QuarkLM is a closed-world language model research prototype. It asks whether a language model can grow from a tiny owned dataset while keeping every learning claim tied to admitted sources and promotion evidence.

This page carries the durable project orientation that used to make the README hard to scan. The README should stay short. The docs carry the model philosophy, evidence trail, operating rules, and release-candidate boundaries.

What QuarkLM Is

QuarkLM starts from a constrained world:

  • human-authored seed glossary, grammar, stories, self facts, and admitted memories;
  • deterministic curriculum generated from ledgered corpus files;
  • a character tokenizer trained only on admitted text;
  • tiny learned components initialized from random weights;
  • corpus-only retrieval memory;
  • a tiny decoder-only transformer initialized from random weights.

The project does not claim to be a useful assistant yet.

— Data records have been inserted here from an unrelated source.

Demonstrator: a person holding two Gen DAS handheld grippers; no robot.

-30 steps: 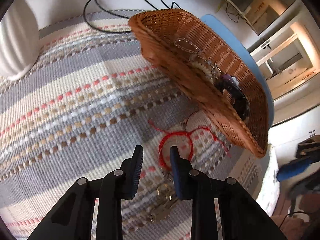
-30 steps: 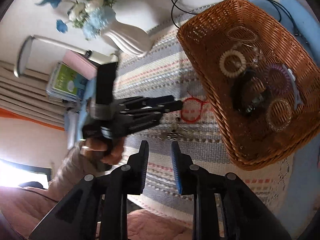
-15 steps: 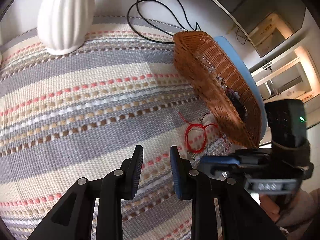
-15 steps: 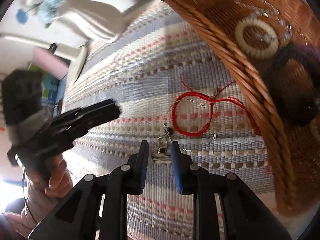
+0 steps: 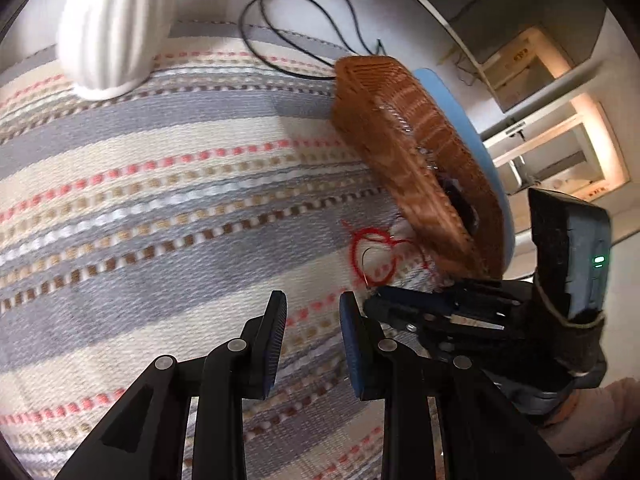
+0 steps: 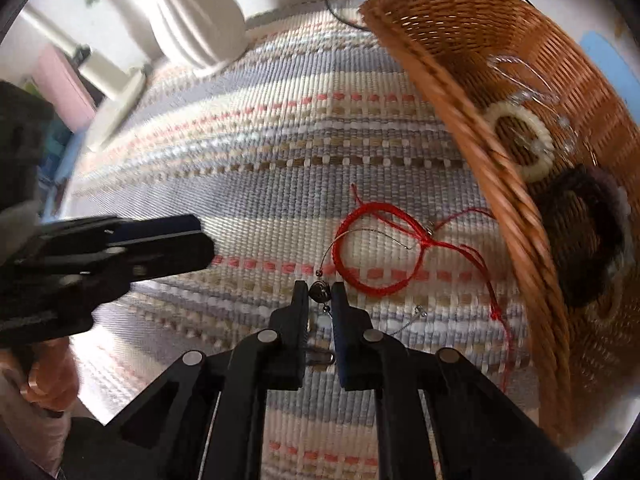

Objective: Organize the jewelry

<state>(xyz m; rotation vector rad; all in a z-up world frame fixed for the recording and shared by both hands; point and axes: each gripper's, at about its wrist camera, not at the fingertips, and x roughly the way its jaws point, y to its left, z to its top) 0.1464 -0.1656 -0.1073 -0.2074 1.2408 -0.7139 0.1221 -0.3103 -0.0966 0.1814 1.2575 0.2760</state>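
Beaded wire jewelry piece: on striped woven mat, near its right edge, dark bead between right gripper fingers, which are nearly together on it. Thin wire curves up from bead through red cord bracelet, just beside on mat. Wicker basket: right edge of mat, holds cream bead bracelet and dark scrunchie. Left gripper: fingers apart, nothing between, above mat. White ribbed vase: far left corner. Black cable behind basket.
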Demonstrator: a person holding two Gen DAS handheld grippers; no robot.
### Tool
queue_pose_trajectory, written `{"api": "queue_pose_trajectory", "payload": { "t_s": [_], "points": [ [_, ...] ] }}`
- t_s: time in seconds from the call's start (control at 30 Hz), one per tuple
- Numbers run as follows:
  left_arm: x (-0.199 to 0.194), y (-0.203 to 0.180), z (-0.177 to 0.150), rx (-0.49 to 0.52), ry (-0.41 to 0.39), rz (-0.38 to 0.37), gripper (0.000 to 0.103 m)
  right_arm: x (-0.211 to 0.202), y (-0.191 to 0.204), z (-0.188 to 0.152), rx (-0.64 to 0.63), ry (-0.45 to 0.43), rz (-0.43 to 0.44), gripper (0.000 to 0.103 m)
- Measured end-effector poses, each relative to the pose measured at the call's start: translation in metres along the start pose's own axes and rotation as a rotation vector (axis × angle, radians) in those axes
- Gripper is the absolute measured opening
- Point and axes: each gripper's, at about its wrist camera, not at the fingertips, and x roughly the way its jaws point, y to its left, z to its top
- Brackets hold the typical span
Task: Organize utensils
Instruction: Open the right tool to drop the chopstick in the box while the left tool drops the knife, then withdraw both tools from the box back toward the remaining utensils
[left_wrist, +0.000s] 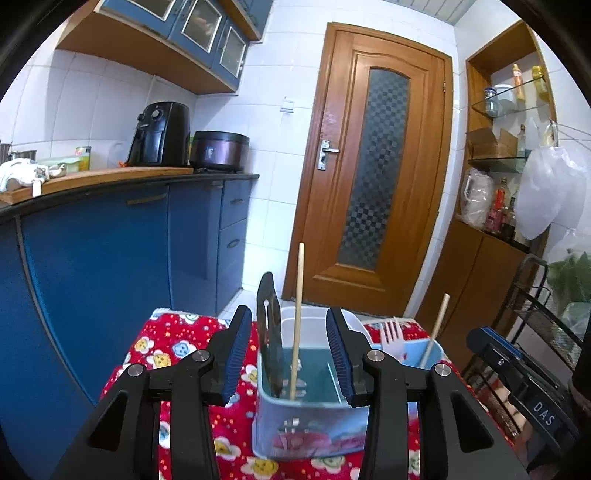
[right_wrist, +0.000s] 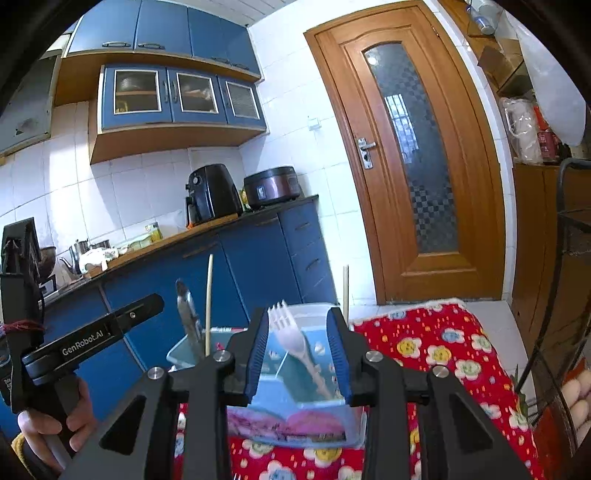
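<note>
A light blue utensil holder (left_wrist: 306, 428) stands on a red flowered cloth (left_wrist: 173, 350). In the left wrist view its near compartment holds a dark flat utensil (left_wrist: 269, 332) and a wooden chopstick (left_wrist: 297, 325); a white plastic fork (left_wrist: 393, 338) and a second chopstick (left_wrist: 436, 332) stand further right. My left gripper (left_wrist: 289, 354) is open, fingers on either side of the holder, holding nothing. In the right wrist view the holder (right_wrist: 291, 417) sits between my open right gripper (right_wrist: 301, 354) fingers, with the white fork (right_wrist: 295, 343) leaning inside. A metal utensil (right_wrist: 186, 317) and chopsticks (right_wrist: 208, 306) stand to the left.
Blue kitchen cabinets (left_wrist: 110, 258) with a countertop carrying an air fryer (left_wrist: 159, 134) and a cooker (left_wrist: 219, 151) lie to the left. A wooden door (left_wrist: 373, 173) is straight ahead. A black wire rack (left_wrist: 543, 321) stands to the right. The left gripper body (right_wrist: 85, 339) shows at the left.
</note>
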Motion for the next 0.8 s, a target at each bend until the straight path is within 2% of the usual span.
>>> {"api": "queue_pose_trajectory", "payload": {
  "t_s": [0.5,0.8],
  "points": [
    [-0.042,-0.004,-0.037,0.006,0.079,-0.037,0.043,-0.03,0.006,-0.042,0.018,0.139,-0.014,0.036],
    [-0.046,0.005,-0.06,-0.015,0.155,-0.032,0.043,-0.036,-0.001,-0.066,0.055,0.231,-0.032,0.036]
  ]
}}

It is a research system for testing whether self-improvement can remain bounded, inspectable, and honest about failures.

What QuarkLM Does Not Use

The current prototype does not use:

  • pretrained weights;
  • pretrained tokenizers;
  • external embeddings;
  • unledgered training text;
  • external model outputs as training authority.

Generated material can propose lessons, probes, or repairs, but it is not training data until it is verified against admitted sources and included in the ledgered curriculum.

Current Release Posture

QuarkLM separates release-candidate readiness into two tracks:

TrackCurrent posture
Research Prototype RCNear. The closed-world self-improvement system is reproducible, auditable, documented, and clear about what is not promoted.
Language Model RCNot ready. The from-scratch transformer still fails branch_diversity_target after v0.115.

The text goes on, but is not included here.